**Problem description:**
Each record below should be returned exactly, with its pictures left out.

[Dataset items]
#####
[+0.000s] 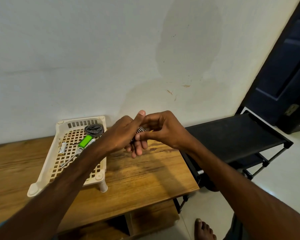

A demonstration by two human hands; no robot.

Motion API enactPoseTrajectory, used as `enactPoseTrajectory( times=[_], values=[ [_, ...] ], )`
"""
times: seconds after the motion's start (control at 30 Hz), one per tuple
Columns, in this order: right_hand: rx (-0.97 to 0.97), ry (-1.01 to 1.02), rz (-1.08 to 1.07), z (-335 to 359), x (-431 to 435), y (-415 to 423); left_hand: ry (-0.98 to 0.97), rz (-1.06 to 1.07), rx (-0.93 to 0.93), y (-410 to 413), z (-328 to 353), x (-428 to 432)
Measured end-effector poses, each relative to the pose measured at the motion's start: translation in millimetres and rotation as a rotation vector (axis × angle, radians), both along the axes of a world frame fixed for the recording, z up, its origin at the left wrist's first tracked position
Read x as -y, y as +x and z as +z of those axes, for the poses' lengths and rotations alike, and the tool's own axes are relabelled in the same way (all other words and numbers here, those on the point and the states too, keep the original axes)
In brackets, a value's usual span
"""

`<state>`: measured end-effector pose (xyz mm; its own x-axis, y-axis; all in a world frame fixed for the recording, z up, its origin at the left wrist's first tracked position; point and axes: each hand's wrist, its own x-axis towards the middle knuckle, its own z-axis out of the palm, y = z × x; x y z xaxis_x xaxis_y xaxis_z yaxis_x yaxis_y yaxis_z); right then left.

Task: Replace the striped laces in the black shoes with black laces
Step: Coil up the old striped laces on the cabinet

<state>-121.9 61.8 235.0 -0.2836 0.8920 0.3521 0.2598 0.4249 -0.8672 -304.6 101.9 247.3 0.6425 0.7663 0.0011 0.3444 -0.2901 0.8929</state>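
- Two hands meet in the air just above the wooden bench (145, 174), close to the wall.
- The left hand (123, 135) holds a small wound-up striped lace (140, 130). Its fingers curl under the lace and its thumb sticks up.
- The right hand (164, 130) pinches the same lace from the other side. Its thumb presses on the lace and its fingers are bent over the top.
- Most of the lace is hidden between the two hands, so only a bit of black and white shows.
- A second striped lace (94, 129) lies rolled in a ring in the far corner of a white basket (47, 163).
- The basket stands on little legs on the bench, to the left of the hands.
- A green box (85, 141) lies in the basket too, just beside the rolled lace.
- A small battery (62, 148) and a thin metal tool (70, 159) lie in the basket nearer the person.
- The left arm crosses over the near side of the basket.
- A black rack (232, 135) stands right of the bench, on the pale floor.
- A dark door (287, 66) is behind the rack.
- A bare foot (203, 229) shows on the floor at the bottom.
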Motion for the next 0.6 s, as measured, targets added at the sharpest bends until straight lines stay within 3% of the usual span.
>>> enactPoseTrajectory(
  times=[0.23, 0.47, 0.6],
  values=[
    [-0.227, 0.067, -0.173, -11.3, -1.8, -26.1, 0.074, 0.366, 0.167, 1.5, -1.1, -0.6],
    [-0.299, 0.099, -0.315, -17.2, -4.2, -47.6, 0.297, 0.698, 0.233, 12.9, -7.4, 7.3],
    [-0.240, 0.139, -0.354, -22.7, -9.2, -58.1, 0.256, 0.754, 0.210, 7.0, -8.3, 1.4]
  ],
)
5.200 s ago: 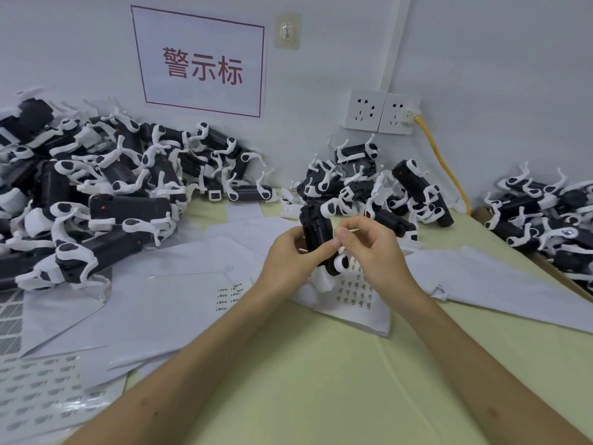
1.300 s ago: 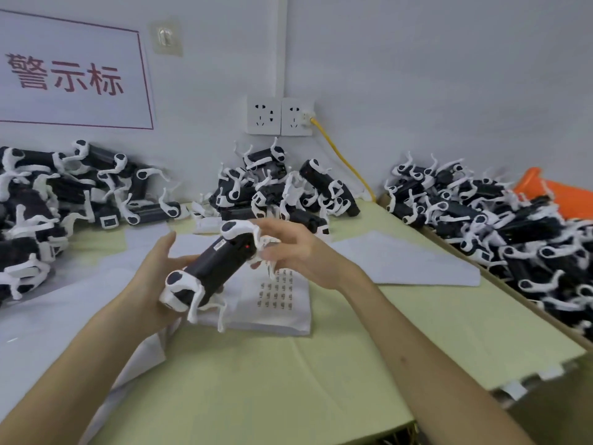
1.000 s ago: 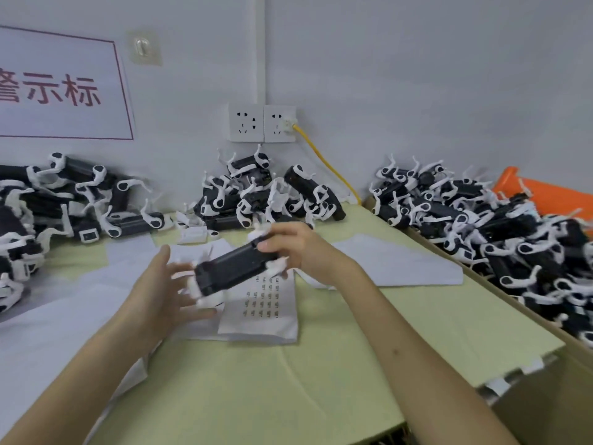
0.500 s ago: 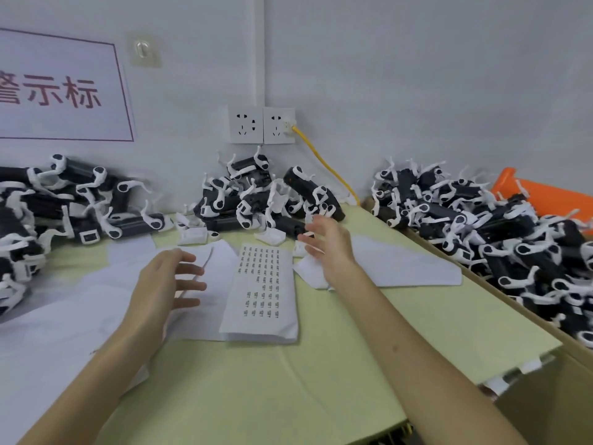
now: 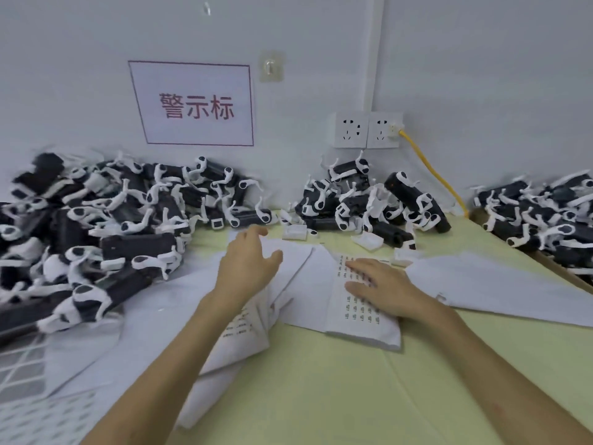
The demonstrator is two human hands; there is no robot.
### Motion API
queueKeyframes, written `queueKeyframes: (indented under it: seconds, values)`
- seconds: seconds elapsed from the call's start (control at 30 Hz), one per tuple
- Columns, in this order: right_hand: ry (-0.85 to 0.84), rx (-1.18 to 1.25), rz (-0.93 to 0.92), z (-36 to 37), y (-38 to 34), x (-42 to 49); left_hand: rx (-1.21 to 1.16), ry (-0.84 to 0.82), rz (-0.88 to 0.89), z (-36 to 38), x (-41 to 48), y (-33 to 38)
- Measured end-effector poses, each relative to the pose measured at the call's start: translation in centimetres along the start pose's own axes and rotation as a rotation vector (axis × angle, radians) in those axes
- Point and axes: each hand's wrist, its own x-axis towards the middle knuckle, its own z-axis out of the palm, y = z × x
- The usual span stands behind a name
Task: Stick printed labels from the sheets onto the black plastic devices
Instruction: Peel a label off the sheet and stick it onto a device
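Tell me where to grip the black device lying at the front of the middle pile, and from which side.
Take the black device by its bare mid-body, probably from above on the near side: it lies flat, long axis left-right, white clip at its right end, middle pile crowding behind.

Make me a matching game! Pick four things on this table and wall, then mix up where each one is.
Things:
1. right hand
2. yellow cable
3. sign with red writing
4. left hand

Places:
A. plugged into the wall socket
B. flat on the label sheet
C. above the plain white papers
D. stuck on the wall

Pairs: 1-B, 2-A, 3-D, 4-C
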Motion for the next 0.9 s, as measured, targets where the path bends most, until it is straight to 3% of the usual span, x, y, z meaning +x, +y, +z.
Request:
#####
**Reply:**
[+0.000s] 

A demonstration by two human hands; no robot.

Motion API enactPoseTrajectory, used as `enactPoseTrajectory( times=[_], values=[ [_, ...] ], )`
"""
times: seconds after the motion's start (control at 30 Hz), one per tuple
Columns, in this order: right_hand: rx (-0.97 to 0.97), ry (-1.01 to 1.02), rz (-1.08 to 1.07), z (-335 to 359), x (-431 to 435), y (-415 to 423); left_hand: ry (-0.98 to 0.97), rz (-1.06 to 1.07), rx (-0.93 to 0.93), y (-410 to 413), z (-328 to 353), x (-428 to 432)
Measured end-effector poses, each relative to the pose measured at the motion's start: translation in millimetres and rotation as a rotation vector (axis × angle, radians), both along the axes of a world frame fixed for the recording, z up, its origin at the left wrist's first tracked position
Read x as -y, y as +x and z as +z of those axes, for the poses' lengths and rotations alike, and the tool's own axes are relabelled in the same way (all other words and numbers here, those on the point and the states too, keep the original axes)
In brackets, a value's usual span
"""

`<state>`: measured end-effector pose (xyz mm; its own x-axis, y-axis; all in a world frame fixed for the recording, z up, its origin at the left wrist's first tracked position; point and axes: each hand's wrist, its own x-axis towards the middle knuckle, its own z-axis out of the palm, y = z × x; x y z xaxis_x xaxis_y xaxis_z yaxis_x yaxis_y yaxis_z); right then left.

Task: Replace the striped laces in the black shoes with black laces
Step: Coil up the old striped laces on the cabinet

<state>-121.9 61.8 235.0 -0.2836 0.8920 0.3521 0.2598 0.4249 -0.8672 -304.6 101.9 247.3 0.6425 0.7663 0.0011 0.3444 -0.2901 0.8929</state>
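- Two hands meet in the air just above the wooden bench (145, 174), close to the wall.
- The left hand (123, 135) holds a small wound-up striped lace (140, 130). Its fingers curl under the lace and its thumb sticks up.
- The right hand (164, 130) pinches the same lace from the other side. Its thumb presses on the lace and its fingers are bent over the top.
- Most of the lace is hidden between the two hands, so only a bit of black and white shows.
- A second striped lace (94, 129) lies rolled in a ring in the far corner of a white basket (47, 163).
- The basket stands on little legs on the bench, to the left of the hands.
- A green box (85, 141) lies in the basket too, just beside the rolled lace.
- A small battery (62, 148) and a thin metal tool (70, 159) lie in the basket nearer the person.
- The left arm crosses over the near side of the basket.
- A black rack (232, 135) stands right of the bench, on the pale floor.
- A dark door (287, 66) is behind the rack.
- A bare foot (203, 229) shows on the floor at the bottom.
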Motion for the next 0.6 s, as measured, targets added at the sharpest bends until straight lines stay within 3% of the usual span.
>>> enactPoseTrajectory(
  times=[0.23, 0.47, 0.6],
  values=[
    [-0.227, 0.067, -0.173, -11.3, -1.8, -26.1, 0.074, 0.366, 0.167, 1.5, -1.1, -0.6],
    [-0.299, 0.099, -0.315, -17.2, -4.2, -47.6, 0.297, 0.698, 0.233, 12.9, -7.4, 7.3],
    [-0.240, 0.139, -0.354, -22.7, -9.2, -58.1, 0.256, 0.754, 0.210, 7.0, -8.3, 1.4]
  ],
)
5.200 s ago: 
1.300 s ago: 
1.000 s ago: 
0.500 s ago: 
now: 
The demonstrator is two human hands; there is no robot.
### Motion API
queueKeyframes, written `queueKeyframes: (indented under it: seconds, values)`
- seconds: seconds elapsed from the call's start (control at 30 Hz), one per tuple
- Columns, in this order: right_hand: ry (-0.85 to 0.84), rx (-1.18 to 1.25), rz (-0.93 to 0.92), z (-36 to 37), y (-38 to 34), x (-42 to 49); left_hand: rx (-1.21 to 1.16), ry (-0.84 to 0.82), rz (-0.88 to 0.89), z (-36 to 38), x (-41 to 48), y (-33 to 38)
- Measured end-effector poses, each relative to the pose measured at the call's start: translation in centimetres along the start pose's own axes and rotation as a rotation vector (axis × angle, radians) in those axes
- Point and axes: each hand's wrist, its own x-axis towards the middle knuckle, its own z-axis out of the palm, y = z × x
- The usual span stands behind a name
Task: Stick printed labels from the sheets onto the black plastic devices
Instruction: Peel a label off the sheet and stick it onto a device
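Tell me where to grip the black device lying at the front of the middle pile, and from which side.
Take the black device by its bare mid-body, probably from above on the near side: it lies flat, long axis left-right, white clip at its right end, middle pile crowding behind.

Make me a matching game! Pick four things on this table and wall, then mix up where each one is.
Things:
1. right hand
2. yellow cable
3. sign with red writing
4. left hand

Places:
A. plugged into the wall socket
B. flat on the label sheet
C. above the plain white papers
D. stuck on the wall

Pairs: 1-B, 2-A, 3-D, 4-C
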Motion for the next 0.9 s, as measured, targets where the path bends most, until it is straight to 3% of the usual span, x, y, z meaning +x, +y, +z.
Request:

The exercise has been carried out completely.